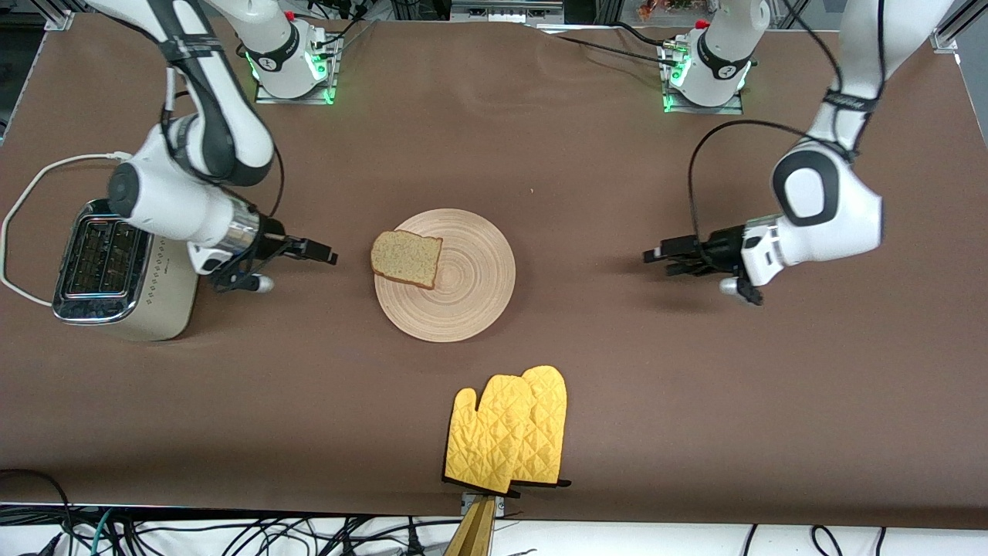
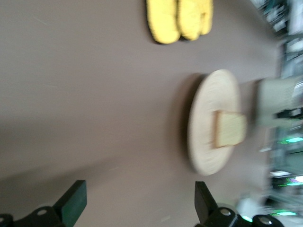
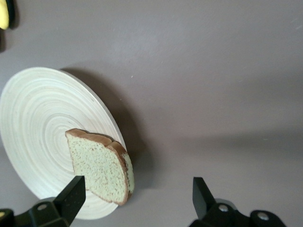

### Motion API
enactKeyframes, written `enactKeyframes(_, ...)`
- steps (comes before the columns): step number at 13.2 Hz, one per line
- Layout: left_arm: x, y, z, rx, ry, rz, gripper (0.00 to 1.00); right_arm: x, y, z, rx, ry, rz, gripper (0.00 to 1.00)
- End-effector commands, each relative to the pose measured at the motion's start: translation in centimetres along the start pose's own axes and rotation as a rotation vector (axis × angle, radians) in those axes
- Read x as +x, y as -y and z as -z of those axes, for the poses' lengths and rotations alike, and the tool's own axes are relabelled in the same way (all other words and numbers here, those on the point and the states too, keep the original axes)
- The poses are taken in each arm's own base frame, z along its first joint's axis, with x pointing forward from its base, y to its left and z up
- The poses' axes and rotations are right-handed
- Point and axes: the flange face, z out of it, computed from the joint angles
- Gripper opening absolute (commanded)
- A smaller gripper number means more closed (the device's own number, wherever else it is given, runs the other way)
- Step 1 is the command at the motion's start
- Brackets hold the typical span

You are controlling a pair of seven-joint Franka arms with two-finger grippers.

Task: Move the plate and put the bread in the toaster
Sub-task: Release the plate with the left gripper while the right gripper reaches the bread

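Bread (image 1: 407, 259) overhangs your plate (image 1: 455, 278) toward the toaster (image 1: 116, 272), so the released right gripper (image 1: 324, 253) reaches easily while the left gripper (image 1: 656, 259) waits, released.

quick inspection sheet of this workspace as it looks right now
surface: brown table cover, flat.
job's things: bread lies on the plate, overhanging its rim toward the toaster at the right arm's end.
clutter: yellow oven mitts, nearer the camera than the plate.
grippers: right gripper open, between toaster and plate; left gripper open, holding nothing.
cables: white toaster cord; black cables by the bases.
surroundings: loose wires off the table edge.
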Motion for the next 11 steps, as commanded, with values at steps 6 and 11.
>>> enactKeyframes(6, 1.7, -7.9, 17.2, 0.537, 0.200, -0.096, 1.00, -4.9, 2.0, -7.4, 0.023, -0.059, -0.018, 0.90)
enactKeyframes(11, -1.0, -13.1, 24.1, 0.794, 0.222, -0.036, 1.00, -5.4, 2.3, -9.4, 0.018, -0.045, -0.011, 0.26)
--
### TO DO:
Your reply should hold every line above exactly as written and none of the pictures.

### WRITTEN REPLY:
### Motion API
enactKeyframes, written `enactKeyframes(_, ...)`
- steps (comes before the columns): step number at 13.2 Hz, one per line
- Layout: left_arm: x, y, z, rx, ry, rz, gripper (0.00 to 1.00); right_arm: x, y, z, rx, ry, rz, gripper (0.00 to 1.00)
- End-effector commands, each relative to the pose measured at the motion's start: translation in centimetres along the start pose's own axes and rotation as a rotation vector (axis × angle, radians) in those axes
- Read x as +x, y as -y and z as -z of those axes, for the poses' lengths and rotations alike, and the tool's own axes are relabelled in the same way (all other words and numbers here, those on the point and the states too, keep the original axes)
- The poses are taken in each arm's own base frame, z along its first joint's axis, with x pointing forward from its base, y to its left and z up
- The poses' axes and rotations are right-handed
- Point and axes: the flange face, z out of it, computed from the joint angles
- Gripper opening absolute (commanded)
- A smaller gripper number means more closed (the device's own number, wherever else it is given, runs the other way)
- Step 1 is the command at the motion's start
- Brackets hold the typical span

You are controlling a pair of seven-joint Franka arms with two-finger grippers.

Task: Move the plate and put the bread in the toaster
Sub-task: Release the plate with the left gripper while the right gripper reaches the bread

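Bread (image 1: 407, 259) overhangs your plate (image 1: 455, 278) toward the toaster (image 1: 116, 272), so the released right gripper (image 1: 324, 253) reaches easily while the left gripper (image 1: 656, 259) waits, released.

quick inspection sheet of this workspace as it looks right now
surface: brown table cover, flat.
job's things: bread lies on the plate, overhanging its rim toward the toaster at the right arm's end.
clutter: yellow oven mitts, nearer the camera than the plate.
grippers: right gripper open, between toaster and plate; left gripper open, holding nothing.
cables: white toaster cord; black cables by the bases.
surroundings: loose wires off the table edge.
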Motion for the next 11 steps, as commanded, with values at steps 6 and 11.
>>> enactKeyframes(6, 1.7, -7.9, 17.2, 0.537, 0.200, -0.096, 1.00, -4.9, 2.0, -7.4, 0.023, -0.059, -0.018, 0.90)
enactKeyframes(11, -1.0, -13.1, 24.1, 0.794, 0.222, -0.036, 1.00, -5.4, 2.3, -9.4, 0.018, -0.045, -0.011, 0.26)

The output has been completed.